**WHAT NEEDS TO BE DONE:** Look over the material below and count the lines that include "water". Give only the total.

**SOURCE DATA:**

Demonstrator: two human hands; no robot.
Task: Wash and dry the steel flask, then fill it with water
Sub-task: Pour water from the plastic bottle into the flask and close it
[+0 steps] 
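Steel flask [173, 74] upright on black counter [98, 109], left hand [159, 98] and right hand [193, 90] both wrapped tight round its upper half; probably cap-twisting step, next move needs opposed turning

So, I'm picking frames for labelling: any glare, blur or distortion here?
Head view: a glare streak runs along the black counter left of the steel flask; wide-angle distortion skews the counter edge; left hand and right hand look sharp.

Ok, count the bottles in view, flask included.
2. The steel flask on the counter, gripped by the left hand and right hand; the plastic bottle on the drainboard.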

**RESPONSE AREA:** 2